**TASK OBJECTIVE**
Go through the listing below and output exactly the line with "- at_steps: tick", the line with "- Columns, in", and each line between; omit the rest.

**MATERIAL PROVIDED**
- Opening Delimiter -
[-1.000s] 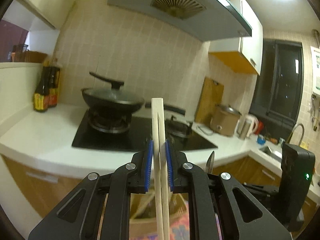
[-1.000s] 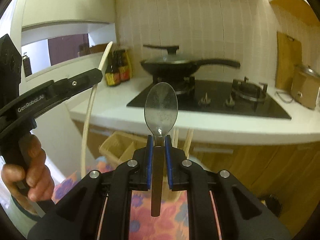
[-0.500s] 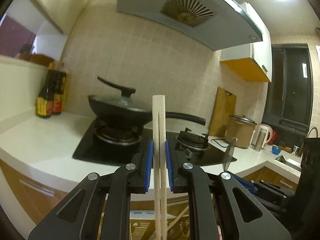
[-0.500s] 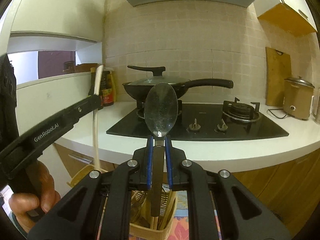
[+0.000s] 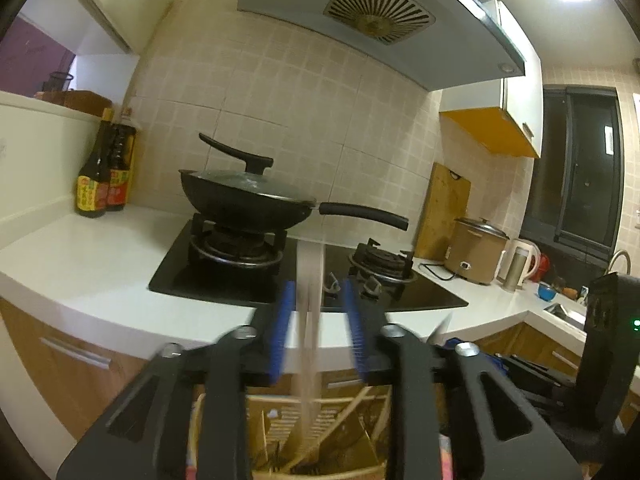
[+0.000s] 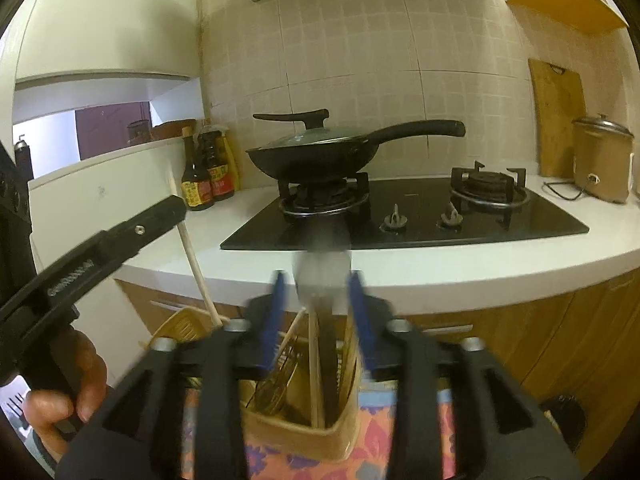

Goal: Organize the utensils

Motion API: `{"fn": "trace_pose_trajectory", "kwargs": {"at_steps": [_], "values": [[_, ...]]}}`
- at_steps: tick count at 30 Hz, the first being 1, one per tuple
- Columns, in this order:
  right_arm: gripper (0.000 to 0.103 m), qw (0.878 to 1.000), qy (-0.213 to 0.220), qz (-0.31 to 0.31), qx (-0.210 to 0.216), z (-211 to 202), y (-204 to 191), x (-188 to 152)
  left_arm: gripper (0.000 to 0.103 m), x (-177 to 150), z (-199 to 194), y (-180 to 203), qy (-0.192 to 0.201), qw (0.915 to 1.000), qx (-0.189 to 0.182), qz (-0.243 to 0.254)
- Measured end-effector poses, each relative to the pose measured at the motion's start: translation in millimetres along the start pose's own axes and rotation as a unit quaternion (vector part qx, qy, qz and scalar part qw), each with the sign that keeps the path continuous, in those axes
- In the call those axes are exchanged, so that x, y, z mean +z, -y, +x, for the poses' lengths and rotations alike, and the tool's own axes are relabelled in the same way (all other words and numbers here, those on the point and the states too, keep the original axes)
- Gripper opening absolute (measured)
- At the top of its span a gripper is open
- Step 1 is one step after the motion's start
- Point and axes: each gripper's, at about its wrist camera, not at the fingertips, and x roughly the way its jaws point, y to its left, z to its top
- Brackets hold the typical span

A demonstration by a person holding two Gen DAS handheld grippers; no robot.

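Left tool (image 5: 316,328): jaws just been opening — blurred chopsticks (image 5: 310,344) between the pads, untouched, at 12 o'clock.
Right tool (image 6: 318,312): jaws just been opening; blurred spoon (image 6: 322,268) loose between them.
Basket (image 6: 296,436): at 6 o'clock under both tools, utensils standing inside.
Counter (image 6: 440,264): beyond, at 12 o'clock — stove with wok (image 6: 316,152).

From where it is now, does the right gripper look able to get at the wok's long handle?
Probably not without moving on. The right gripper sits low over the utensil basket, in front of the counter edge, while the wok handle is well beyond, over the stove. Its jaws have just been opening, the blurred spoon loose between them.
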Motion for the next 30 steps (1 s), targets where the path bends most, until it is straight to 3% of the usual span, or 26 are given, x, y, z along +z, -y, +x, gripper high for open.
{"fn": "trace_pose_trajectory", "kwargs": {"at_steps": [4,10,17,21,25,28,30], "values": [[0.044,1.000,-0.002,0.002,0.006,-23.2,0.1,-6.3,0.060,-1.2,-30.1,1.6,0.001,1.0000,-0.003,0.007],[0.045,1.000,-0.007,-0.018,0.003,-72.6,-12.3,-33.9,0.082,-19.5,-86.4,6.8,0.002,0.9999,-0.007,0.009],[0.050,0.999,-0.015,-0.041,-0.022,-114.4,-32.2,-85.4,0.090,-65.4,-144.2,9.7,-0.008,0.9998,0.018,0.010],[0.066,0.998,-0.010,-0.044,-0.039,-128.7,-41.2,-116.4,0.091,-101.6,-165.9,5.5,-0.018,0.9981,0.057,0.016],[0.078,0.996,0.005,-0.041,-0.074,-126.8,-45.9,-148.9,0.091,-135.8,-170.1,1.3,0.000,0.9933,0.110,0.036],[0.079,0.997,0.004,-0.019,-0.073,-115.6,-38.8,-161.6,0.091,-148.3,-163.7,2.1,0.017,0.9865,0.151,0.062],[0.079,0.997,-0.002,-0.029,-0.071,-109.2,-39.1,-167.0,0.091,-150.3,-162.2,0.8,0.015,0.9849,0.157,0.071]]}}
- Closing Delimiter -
**FINISHED TASK**
- at_steps: tick count at 30 Hz, the first being 1, one per tuple
- Columns, in this order:

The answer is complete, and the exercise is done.